Discussion questions

Use these on your own, with a book club, or as chat starters in Superbook.

  1. 1.

    Marcellus narrates with wit and precision about human behavior. What does the octopus POV allow the novel to observe about people that a human narrator couldn't, or wouldn't?

  2. 2.

    The novel largely declines to engage with the ethics of keeping a giant Pacific octopus in an aquarium. Does that feel like a gap to you, or is it appropriate given the kind of book this is?

  3. 3.

    Tova's grief has shaped her into someone very contained, very routinized. What does her relationship with Marcellus give her that the people in her life haven't?

  4. 4.

    Cameron arrives as something of a wildcard. Does his storyline earn equal weight with Tova's, or does the book struggle to make him as interesting?

  5. 5.

    The mystery of Erik's disappearance drives the plot, but the novel signals the answer fairly early. Did you see it coming? Does it matter?

  6. 6.

    Remarkably Bright Creatures was a word-of-mouth bestseller. What do you think drove that — the subject, the tone, the octopus, or something else?

  7. 7.

    The novel is explicitly kind to its characters. Where does kindness toward characters become a limitation for a novel's truthfulness?

  8. 8.

    Van Pelt draws on documented octopus behavior — the escape artistry, the problem-solving, the color displays. How much does the scientific grounding help you accept Marcellus as a narrator?

  9. 9.

    Tova is elderly and has made peace with a kind of small, quiet life. Is the novel treating that as something to be overcome, or as a valid way to be in the world?

  10. 10.

    How does this compare to other novels with animal narrators you've read — or to fiction that imagines non-human consciousness generally?

  11. 11.

    The ending is unambiguously good news. Does the novel earn that happiness, or does it feel like a reward for reading rather than a consequence of the story?

  12. 12.

    What does it mean that the character who sees Tova most clearly is a cephalopod?

Themes

Frequently asked questions

  • Is Remarkably Bright Creatures worth reading?

    Yes, if you enjoy warm, gently unconventional fiction that handles grief without being crushing.
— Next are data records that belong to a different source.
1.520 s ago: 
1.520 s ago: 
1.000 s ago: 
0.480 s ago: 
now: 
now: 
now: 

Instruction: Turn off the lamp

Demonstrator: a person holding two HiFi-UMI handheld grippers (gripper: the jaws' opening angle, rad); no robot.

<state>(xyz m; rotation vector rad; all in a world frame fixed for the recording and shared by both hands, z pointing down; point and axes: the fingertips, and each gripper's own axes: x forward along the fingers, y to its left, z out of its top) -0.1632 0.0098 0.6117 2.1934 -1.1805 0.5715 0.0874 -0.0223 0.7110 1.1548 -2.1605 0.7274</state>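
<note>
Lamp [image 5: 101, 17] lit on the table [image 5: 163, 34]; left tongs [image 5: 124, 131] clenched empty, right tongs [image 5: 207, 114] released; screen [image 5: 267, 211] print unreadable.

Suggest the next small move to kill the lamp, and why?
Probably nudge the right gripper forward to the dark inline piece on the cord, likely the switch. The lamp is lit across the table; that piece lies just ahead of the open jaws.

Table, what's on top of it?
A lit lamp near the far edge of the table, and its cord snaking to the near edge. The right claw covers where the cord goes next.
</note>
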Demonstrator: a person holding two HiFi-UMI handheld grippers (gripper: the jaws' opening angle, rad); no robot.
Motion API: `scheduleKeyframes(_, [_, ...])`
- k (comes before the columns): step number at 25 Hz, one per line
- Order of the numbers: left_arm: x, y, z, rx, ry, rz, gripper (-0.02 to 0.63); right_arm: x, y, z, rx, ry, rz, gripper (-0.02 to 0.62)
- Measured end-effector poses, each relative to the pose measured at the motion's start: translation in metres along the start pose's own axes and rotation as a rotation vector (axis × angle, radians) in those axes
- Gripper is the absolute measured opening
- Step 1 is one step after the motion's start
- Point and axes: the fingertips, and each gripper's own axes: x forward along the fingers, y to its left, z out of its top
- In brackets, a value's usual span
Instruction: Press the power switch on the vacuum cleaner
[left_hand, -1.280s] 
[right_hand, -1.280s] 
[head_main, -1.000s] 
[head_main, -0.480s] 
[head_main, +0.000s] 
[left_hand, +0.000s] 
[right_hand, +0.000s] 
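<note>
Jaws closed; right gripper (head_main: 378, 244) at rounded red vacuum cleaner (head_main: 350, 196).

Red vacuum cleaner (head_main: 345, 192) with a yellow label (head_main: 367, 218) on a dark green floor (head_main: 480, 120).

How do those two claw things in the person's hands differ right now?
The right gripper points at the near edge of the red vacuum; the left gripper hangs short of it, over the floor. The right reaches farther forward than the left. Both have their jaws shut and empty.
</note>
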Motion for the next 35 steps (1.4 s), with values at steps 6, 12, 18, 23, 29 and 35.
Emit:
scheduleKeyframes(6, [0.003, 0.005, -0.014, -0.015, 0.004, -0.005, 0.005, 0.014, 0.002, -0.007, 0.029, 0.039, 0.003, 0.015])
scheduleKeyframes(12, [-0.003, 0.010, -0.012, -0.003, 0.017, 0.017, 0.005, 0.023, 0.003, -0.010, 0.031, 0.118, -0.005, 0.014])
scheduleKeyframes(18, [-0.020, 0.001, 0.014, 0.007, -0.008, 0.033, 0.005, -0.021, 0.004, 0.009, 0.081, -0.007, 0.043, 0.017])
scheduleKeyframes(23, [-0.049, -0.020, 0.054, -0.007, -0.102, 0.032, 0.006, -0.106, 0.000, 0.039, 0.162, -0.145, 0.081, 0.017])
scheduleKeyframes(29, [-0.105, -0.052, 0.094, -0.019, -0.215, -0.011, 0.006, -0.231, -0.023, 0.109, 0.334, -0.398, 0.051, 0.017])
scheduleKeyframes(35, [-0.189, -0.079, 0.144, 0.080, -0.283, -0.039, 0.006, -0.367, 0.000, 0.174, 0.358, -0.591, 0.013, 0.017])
The octopus narrator is a genuine novelty that earns its place. If you want literary challenge or moral complexity, look elsewhere.

  • Is the octopus narration gimmicky?

    Less gimmicky than it sounds. Van Pelt grounds Marcellus in real octopus behavior and gives him a distinct voice rather than just anthropomorphizing him. Whether it works for you depends on your tolerance for the book's fundamental warmth.

  • How sad is this book?

    Grief is central to it, but the novel manages an unusual emotional register — sad events are present throughout, but the overall tone is unexpectedly warm. Most readers finish it feeling better than they expected to.

  • Who shouldn't read this book?

    Readers looking for literary ambition, morally serious fiction, or any book that doesn't resolve into warmth and hope. Also possibly readers who will be distracted by the unaddressed ethics of aquarium captivity.

  • Is there an audiobook?

    Yes, and it's frequently recommended as the best format for this novel — the multiple narrators, including the voice cast for Marcellus, are cited by many readers as adding significantly to the experience.

About Shelby Van Pelt

Shelby Van Pelt is an American author based in the Chicago suburbs. Remarkably Bright Creatures is her debut novel, published in 2022 after more than a decade of writing while raising her family. It became a major word-of-mouth success and a #1 New York Times bestseller. Van Pelt has cited her fascination with real octopus research as a starting point for the book's central character. She is working on subsequent fiction projects.